Why the U.S. lags behind Europe on climate change goals 'by 10 or 15 years'
BARCELONA — On Wednesday, the Biden administration unveiled a bold new blueprint showing how solar energy, which currently provides 2.3 percent of electricity in the U.S., could be ramped up to kick in 45 percent of electrical needs by 2050.
In Europe, however, the announcement — while lauded as a move in the right direction — was viewed as less than earthshaking. Across the 27-country European Union, solar already generates 13 percent of electricity — and massive projects from Spain to Germany to Denmark are soon going online. In fact, the U.S. finds itself playing catch-up with the EU in the race to meet the goal of carbon neutrality laid out in the Paris climate accord.

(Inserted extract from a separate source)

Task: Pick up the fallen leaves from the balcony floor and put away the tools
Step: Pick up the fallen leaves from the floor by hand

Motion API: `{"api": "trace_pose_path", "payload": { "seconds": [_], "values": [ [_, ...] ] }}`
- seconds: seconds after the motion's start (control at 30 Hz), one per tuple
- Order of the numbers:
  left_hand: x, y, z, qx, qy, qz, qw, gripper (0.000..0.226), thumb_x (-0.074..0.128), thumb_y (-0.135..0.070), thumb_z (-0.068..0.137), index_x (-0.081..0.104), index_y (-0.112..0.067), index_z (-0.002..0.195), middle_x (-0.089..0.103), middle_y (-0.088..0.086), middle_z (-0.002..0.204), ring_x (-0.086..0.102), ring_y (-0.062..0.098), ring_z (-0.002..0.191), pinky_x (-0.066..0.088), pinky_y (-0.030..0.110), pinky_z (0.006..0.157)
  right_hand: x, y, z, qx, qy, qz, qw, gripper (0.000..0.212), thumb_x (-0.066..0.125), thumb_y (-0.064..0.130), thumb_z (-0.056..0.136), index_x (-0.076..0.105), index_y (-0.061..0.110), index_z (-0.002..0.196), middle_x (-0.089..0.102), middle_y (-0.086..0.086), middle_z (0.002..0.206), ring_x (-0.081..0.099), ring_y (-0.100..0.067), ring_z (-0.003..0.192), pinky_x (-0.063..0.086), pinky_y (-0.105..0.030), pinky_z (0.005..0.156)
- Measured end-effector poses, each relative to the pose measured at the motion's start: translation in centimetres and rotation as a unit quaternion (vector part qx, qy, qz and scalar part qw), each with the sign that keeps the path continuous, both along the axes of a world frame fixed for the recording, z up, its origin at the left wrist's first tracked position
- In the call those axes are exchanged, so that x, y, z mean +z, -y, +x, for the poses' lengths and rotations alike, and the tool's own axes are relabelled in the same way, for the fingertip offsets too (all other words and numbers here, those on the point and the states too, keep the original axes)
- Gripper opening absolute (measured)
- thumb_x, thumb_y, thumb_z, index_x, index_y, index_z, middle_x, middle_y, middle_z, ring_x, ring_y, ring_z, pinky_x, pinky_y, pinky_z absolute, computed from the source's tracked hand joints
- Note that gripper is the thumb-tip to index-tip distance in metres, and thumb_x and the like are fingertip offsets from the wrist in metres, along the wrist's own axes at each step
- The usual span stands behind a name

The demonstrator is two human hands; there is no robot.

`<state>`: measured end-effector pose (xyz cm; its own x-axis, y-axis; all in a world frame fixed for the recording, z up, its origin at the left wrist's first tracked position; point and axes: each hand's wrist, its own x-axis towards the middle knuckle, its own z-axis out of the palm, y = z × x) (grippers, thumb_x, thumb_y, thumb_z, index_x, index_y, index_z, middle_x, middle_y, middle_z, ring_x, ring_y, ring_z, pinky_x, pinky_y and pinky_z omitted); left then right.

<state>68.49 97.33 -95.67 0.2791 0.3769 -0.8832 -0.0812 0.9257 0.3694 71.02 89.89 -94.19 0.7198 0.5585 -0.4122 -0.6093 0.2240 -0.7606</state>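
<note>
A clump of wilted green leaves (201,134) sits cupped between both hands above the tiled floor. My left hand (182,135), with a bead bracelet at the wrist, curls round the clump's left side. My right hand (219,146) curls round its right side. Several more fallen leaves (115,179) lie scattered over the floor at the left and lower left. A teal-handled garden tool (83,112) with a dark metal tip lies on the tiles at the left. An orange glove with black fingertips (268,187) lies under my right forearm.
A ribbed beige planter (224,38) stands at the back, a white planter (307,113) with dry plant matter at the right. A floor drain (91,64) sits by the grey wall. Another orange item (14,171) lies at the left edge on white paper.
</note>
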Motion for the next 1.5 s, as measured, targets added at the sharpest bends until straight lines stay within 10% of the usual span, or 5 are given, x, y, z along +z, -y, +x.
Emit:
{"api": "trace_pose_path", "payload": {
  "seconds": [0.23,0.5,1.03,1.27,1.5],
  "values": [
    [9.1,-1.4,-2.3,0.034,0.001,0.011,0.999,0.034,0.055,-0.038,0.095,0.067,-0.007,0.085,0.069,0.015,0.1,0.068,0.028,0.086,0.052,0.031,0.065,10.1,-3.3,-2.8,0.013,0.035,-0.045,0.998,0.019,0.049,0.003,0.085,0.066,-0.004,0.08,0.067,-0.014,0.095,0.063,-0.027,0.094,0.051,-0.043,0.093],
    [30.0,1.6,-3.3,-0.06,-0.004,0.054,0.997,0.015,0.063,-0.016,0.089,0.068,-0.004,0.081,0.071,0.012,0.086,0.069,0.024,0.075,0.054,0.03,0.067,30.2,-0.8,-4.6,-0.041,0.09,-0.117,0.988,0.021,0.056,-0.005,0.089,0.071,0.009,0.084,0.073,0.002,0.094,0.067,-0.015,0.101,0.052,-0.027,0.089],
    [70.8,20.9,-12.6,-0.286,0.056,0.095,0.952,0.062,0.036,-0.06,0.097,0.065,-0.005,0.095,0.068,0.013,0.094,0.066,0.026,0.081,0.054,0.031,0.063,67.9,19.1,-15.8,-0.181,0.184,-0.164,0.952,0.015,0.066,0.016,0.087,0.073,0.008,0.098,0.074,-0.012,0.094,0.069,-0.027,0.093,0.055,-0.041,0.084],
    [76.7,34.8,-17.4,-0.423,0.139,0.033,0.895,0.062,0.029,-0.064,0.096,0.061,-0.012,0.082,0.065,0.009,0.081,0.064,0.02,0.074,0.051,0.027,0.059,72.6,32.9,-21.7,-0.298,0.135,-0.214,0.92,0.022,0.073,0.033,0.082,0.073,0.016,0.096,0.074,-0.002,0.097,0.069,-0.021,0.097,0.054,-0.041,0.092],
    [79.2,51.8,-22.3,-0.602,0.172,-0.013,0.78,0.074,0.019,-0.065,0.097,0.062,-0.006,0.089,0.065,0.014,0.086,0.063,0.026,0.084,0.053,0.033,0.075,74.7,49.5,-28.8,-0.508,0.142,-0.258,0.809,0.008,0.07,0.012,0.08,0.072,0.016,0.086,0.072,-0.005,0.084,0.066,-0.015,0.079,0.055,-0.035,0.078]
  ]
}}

In the U.S., for instance, all sources of renewable energy generate just 20 percent of the country’s electricity. In Europe, they already supply nearly 40 percent. And while greenhouse gas emissions in the U.S. have risen 2 percent from 1990, according to the EPA, Europe has reduced its greenhouse gas emissions by 24 percent over that same period, and is well on its way to slashing them 55 percent by 2030.

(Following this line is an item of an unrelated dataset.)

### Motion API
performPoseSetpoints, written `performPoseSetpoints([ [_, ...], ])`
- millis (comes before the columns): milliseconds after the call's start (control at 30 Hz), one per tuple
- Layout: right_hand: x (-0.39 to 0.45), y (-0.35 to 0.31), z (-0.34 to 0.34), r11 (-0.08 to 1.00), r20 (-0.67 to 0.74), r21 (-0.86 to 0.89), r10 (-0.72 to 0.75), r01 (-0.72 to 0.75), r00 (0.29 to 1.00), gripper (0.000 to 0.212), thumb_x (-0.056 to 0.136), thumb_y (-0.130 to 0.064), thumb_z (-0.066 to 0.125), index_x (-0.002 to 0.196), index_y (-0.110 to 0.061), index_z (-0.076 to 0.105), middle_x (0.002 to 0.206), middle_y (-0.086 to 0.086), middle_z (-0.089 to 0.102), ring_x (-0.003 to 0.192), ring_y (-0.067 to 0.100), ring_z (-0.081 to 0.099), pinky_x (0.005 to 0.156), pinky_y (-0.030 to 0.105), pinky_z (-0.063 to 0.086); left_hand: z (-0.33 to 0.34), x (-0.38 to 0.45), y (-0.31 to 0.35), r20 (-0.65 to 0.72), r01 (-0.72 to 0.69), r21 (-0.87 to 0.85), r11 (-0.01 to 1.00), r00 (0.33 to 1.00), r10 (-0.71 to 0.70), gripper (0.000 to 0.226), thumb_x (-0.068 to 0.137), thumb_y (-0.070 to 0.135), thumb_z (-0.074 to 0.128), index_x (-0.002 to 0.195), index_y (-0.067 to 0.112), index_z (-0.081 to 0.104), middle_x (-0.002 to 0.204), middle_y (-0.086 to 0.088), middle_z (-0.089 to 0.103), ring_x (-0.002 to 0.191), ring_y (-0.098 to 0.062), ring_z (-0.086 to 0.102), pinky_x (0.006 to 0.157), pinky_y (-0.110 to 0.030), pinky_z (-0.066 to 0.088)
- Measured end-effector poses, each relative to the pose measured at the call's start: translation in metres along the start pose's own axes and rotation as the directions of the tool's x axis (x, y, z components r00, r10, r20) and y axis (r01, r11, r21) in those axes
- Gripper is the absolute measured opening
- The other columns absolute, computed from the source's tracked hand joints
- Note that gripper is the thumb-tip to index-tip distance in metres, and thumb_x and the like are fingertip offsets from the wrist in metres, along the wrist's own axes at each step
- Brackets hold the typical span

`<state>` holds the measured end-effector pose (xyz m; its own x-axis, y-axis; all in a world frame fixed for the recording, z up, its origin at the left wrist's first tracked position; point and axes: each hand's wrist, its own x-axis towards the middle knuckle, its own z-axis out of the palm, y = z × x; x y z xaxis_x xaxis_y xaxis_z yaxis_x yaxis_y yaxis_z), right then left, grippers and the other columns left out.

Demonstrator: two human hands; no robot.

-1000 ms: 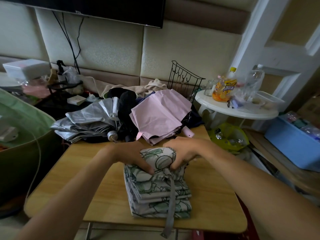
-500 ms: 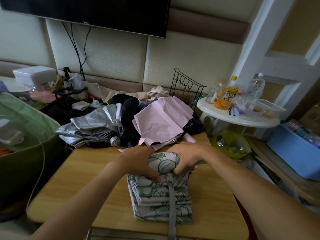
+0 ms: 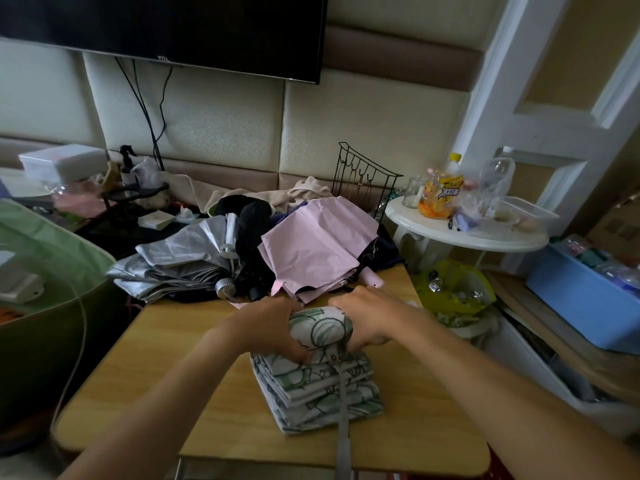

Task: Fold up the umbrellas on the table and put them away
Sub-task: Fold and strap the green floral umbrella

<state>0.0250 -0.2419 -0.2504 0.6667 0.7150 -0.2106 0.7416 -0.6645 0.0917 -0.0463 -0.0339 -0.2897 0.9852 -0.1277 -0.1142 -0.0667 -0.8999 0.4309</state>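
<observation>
Both hands, the left hand and right hand, gripped the patterned umbrella on the surface; keeping its folds squeezed tight probably mattered before wrapping the strap.

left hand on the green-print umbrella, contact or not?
Touching. The head view shows the left hand curled round the far end of the green-print umbrella, thumb pressed on the fabric with no gap; the right hand grips the other side.
</observation>
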Motion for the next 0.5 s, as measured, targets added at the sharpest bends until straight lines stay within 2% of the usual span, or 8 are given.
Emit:
performPoseSetpoints([
  [100, 0.000, 0.003, -0.002, 0.998, 0.073, 0.069, 0.006, -0.011, 0.997, 0.040, 0.063, -0.045, 0.084, 0.084, -0.033, 0.053, 0.091, -0.006, 0.059, 0.095, 0.024, 0.059, 0.079, 0.041, 0.053, 0.002, -0.004, 0.004, -0.022, -0.013, 0.127, 0.992, 1.000, 0.016, 0.081, 0.055, 0.070, 0.080, 0.127, 0.038, 0.060, 0.116, 0.013, 0.067, 0.103, -0.013, 0.064, 0.087, -0.038, 0.056],
  [200, 0.001, 0.010, -0.006, 0.993, 0.154, 0.115, 0.003, -0.021, 0.988, 0.034, 0.065, -0.040, 0.086, 0.085, -0.028, 0.061, 0.084, -0.008, 0.062, 0.087, 0.020, 0.059, 0.076, 0.039, 0.056, 0.011, -0.008, 0.005, -0.140, 0.003, 0.286, 0.958, 0.989, 0.039, 0.086, 0.056, 0.084, 0.068, 0.127, 0.038, 0.056, 0.122, 0.012, 0.063, 0.108, -0.015, 0.062, 0.087, -0.036, 0.053],
  [300, -0.002, 0.021, -0.009, 0.970, 0.229, 0.238, -0.012, -0.044, 0.973, 0.030, 0.067, -0.028, 0.087, 0.090, -0.024, 0.067, 0.086, 0.000, 0.073, 0.082, 0.023, 0.071, 0.066, 0.041, 0.063, 0.017, -0.011, 0.008, -0.117, -0.023, 0.285, 0.958, 0.991, 0.058, 0.093, 0.053, 0.090, 0.067, 0.125, 0.033, 0.054, 0.121, 0.009, 0.064, 0.112, -0.018, 0.060, 0.091, -0.035, 0.047],
  [367, -0.004, 0.024, -0.011, 0.952, 0.270, 0.300, -0.025, -0.059, 0.963, 0.030, 0.071, -0.020, 0.085, 0.094, -0.024, 0.067, 0.087, 0.001, 0.073, 0.075, 0.020, 0.072, 0.059, 0.034, 0.061, 0.016, -0.012, 0.010, -0.070, -0.039, 0.236, 0.971, 0.996, 0.057, 0.087, 0.056, 0.082, 0.075, 0.124, 0.032, 0.053, 0.122, 0.009, 0.063, 0.114, -0.019, 0.057, 0.094, -0.036, 0.046],
  [433, -0.003, 0.024, -0.010, 0.935, 0.294, 0.349, -0.040, -0.068, 0.955, 0.030, 0.073, -0.016, 0.084, 0.096, -0.025, 0.066, 0.090, 0.002, 0.073, 0.073, 0.018, 0.071, 0.058, 0.033, 0.060, 0.014, -0.014, 0.011, -0.060, -0.059, 0.216, 0.975, 0.996, 0.073, 0.077, 0.062, 0.069, 0.082, 0.123, 0.030, 0.054, 0.122, 0.008, 0.063, 0.114, -0.019, 0.056, 0.094, -0.037, 0.047],
  [500, -0.003, 0.023, -0.009, 0.922, 0.301, 0.382, -0.050, -0.072, 0.952, 0.031, 0.073, -0.014, 0.084, 0.097, -0.025, 0.066, 0.091, 0.003, 0.074, 0.073, 0.019, 0.072, 0.058, 0.032, 0.060, 0.014, -0.014, 0.010, -0.095, -0.084, 0.201, 0.976, 0.990, 0.105, 0.058, 0.070, 0.054, 0.083, 0.115, 0.027, 0.058, 0.115, 0.007, 0.063, 0.109, -0.018, 0.057, 0.086, -0.033, 0.046],
])
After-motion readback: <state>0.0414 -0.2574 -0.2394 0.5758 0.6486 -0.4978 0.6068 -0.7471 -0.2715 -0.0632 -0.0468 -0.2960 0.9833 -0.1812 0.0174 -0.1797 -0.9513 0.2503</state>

Given American technological prowess, why is the EU racing ahead of the U.S. in switching from fossil fuels to renewable energies and in reducing emissions, leading the world in its goal of being 100 percent carbon-neutral by 2050? According to European energy experts, it boils down to three factors: attitudes about climate change, consistent long-term commitment and Greta Thunberg.
“To be blunt, the debate Americans are having on the federal energy policy reminds me of the debate we were having in the EU in 2007,” said Thomas Pellerin-Carlin, director of the Jacques Delors Energy Centre in Paris. “The U.S. is lagging behind the EU by 10 or 15 years.”